The technology isn’t ready. What you really want is a color screen that stays on and is legible in any lighting, and a battery that lasts and lasts. There’s no way to do that. As TechCrunch’s Darrell Etherington reports, Sony says that its battery lasts three to four days with “typical” use–and that’s surprisingly good. Even watches with non-backlit monochrome screens, such as those from Pebble and Meta, don’t last all that much longer.

I’m not saying that there’s no market whatsoever for smartwatches with compromised displays and/or iffy battery life. In the tech-savvy Bay Area, I run into people just about every day who own Pebbles and seem reasonably pleased with them. But I don’t see how there can be a PalmPilot or iPod of smartwatches–an industry-defining blockbuster–until someone invents a wonderfully legible, long-life color display technology. (Watches, by definition, need to be readable anywhere, from a sun-drenched beach to a pitch-dark bedroom.)

There are no true killer apps. The PalmPilot let you easily manage your calendar and address book. The first iPod put a thousand songs in your pocket. But it’s not entirely clear what a smartwatch should be, other than an appendage of your smartphone.  And even then, it’s not clear how useful a device with a teensy screen, incapable of displaying more than a few characters at a time, can get.

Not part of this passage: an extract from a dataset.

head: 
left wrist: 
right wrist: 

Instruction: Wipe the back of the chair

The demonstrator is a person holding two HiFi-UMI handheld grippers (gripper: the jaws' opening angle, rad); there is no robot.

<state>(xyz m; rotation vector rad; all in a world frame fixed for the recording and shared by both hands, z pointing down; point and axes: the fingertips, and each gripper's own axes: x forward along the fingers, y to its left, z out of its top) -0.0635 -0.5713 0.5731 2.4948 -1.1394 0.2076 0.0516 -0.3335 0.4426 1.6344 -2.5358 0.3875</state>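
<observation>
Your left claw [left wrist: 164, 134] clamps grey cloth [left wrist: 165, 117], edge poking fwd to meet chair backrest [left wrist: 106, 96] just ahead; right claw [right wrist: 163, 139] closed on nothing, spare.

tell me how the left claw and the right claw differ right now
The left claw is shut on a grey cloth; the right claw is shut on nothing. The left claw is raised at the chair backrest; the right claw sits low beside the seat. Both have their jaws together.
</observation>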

I’m not saying the situation is hopeless, and I’m not criticizing the Pebbles, Metas and Sonys of the world for releasing watches that aren’t going to make history. Much progress has been made–albeit in fits and starts–in the nine years since Microsoft worked with watch companies such as Fossil and Suunto to build some of the worst gadgets I’ve ever used. I’d love for some startup or big company (mumblemumbleApple) to solve the smartwatch issues that I fear are insolvable.

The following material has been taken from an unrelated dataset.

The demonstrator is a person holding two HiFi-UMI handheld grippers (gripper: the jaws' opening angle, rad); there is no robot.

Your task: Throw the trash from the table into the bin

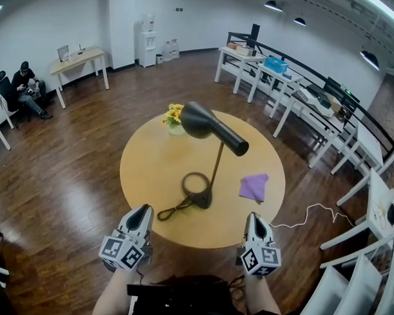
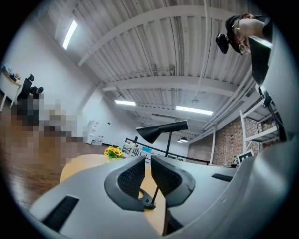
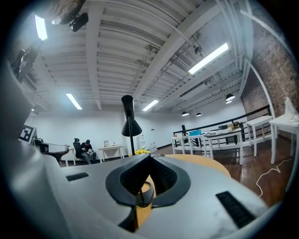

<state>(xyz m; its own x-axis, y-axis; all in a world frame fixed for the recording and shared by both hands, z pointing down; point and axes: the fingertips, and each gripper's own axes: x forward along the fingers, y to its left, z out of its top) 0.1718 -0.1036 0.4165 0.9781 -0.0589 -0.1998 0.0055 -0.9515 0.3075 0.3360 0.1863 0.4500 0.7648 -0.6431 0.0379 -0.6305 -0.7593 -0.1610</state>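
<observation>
A crumpled purple cloth lies on the round wooden table, right of the black desk lamp. My left gripper hovers at the table's near edge, left of the lamp's ring base. In the left gripper view its jaws stand a narrow slit apart with nothing between them. My right gripper is at the near edge too, just short of the purple cloth. Its jaws meet at the tips and hold nothing. No bin shows in any view.
A small pot of yellow flowers stands at the table's far side. The lamp's black cord trails toward the near edge. White desks line the right wall, a white cable lies on the floor, and a person sits far left.
</observation>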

But perhaps the smartwatches we’ve seen to date–all of which emphasize both the smart and watch aspects of their names–are headed down the wrong road. Wrist-worn fitness gizmos such as Jawbone’s Up are already pretty compelling, and they’re as good as they are in part because they don’t try to give you a fancy screen, apps and other concepts borrowed from PCs, phones, tablets and other existing devices. (In fact, the Up doesn’t have a display, period) With all due respect to Dick Tracy, it may be that the first truly epoch-shifting device you strap to your wrist since the first wristwatch won’t look or work much like a watch at all.